* The problem *
The entire set of lines below should be copied exactly.

── Source material ──

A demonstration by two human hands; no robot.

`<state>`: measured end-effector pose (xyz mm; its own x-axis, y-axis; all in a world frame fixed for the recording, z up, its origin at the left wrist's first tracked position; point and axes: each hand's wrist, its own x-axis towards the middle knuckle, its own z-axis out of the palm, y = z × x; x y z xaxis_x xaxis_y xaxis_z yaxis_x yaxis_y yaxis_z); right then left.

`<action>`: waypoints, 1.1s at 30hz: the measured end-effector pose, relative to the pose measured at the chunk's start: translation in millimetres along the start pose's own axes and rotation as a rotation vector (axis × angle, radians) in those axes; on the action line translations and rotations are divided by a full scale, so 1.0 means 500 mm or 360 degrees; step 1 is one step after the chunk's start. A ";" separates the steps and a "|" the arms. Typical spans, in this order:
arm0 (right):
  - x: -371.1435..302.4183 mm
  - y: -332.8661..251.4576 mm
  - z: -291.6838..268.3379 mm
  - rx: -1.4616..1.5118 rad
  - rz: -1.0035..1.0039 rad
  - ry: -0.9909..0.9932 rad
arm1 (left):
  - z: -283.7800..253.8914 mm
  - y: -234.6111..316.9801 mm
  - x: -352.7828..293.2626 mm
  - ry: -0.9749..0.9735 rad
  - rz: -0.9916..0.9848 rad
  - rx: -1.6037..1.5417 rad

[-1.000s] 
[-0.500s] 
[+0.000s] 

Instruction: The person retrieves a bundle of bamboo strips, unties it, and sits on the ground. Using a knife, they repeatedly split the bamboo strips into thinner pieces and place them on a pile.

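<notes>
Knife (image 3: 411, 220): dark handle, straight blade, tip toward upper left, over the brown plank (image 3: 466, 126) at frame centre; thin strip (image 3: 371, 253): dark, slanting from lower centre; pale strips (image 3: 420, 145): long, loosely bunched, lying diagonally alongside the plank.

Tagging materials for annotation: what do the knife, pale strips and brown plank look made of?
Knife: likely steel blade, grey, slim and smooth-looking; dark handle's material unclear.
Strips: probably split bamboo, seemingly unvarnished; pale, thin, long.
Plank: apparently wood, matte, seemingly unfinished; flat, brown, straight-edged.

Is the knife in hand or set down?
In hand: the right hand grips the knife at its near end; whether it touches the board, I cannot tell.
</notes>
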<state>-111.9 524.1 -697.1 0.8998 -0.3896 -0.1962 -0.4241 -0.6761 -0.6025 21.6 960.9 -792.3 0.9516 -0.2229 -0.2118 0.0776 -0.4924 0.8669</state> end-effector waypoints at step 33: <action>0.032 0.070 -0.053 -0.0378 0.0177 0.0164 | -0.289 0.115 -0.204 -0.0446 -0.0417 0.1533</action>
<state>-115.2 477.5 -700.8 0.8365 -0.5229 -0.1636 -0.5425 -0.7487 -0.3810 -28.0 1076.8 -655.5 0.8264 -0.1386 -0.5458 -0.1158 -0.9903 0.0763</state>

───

* Solved exercise *
A demonstration by two human hands; no robot.

`<state>`: measured end-effector pose (xyz mm; its own x-axis, y-axis; all in a world frame fixed for the recording, z up, its origin at the left wrist's first tracked position; point and axes: each hand's wrist, its own x-axis towards the middle knuckle, its own z-axis out of the palm, y = z × x; x y z xaxis_x xaxis_y xaxis_z yaxis_x yaxis_y yaxis_z); right then left.

`<action>`: waypoints, 1.1s at 30hz: the measured end-effector pose, relative to the pose measured at the chunk's start: translation in millimetres along the start pose's own axes and rotation as a rotation vector (axis × angle, radians) in those axes; on the action line translations and rotations are divided by a full scale, so 1.0 means 500 mm or 360 degrees; step 1 is one step after the chunk's start. A ";" separates the steps and a "|" the arms. Typical spans, in this order:
arm0 (right):
  - x: -371.1435..302.4183 mm
  - y: -332.8661..251.4576 mm
  - z: -291.6838..268.3379 mm
  - rx: -1.4616..1.5118 rad
  - rz: -1.0035..1.0039 rad
  - ry: -0.9909..0.9932 rad
arm1 (left):
  - z: -283.7800..253.8914 mm
  - y: -234.6111..316.9801 mm
  - x: -352.7828..293.2626 mm
  - ry: -0.9749..0.9735 rad
  - rz: -0.9916..0.9848 rad
  - rx: -1.6037..1.5417 rad

[-1.000s] 
[-0.500s] 
[+0.000s] 

Instruction: The person retrieves a bundle of bamboo strips, unties it, and sits on the ground. Using a knife, they repeatedly split the bamboo strips into thinner pieces and place them on a pile.

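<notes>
Knife (image 3: 411, 220): dark handle, straight blade, tip toward upper left, over the brown plank (image 3: 466, 126) at frame centre; thin strip (image 3: 371, 253): dark, slanting from lower centre; pale strips (image 3: 420, 145): long, loosely bunched, lying diagonally alongside the plank.

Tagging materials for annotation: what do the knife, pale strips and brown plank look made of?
Knife: likely steel blade, grey, slim and smooth-looking; dark handle's material unclear.
Strips: probably split bamboo, seemingly unvarnished; pale, thin, long.
Plank: apparently wood, matte, seemingly unfinished; flat, brown, straight-edged.

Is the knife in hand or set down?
In hand: the right hand grips the knife at its near end; whether it touches the board, I cannot tell.
</notes>
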<state>-111.9 524.1 -697.1 0.8998 -0.3896 -0.1962 -0.4241 -0.6761 -0.6025 21.6 960.9 -792.3 0.9516 -0.2229 -0.2118 0.0776 -0.4924 0.8669</state> end-effector waypoints at step 33: <action>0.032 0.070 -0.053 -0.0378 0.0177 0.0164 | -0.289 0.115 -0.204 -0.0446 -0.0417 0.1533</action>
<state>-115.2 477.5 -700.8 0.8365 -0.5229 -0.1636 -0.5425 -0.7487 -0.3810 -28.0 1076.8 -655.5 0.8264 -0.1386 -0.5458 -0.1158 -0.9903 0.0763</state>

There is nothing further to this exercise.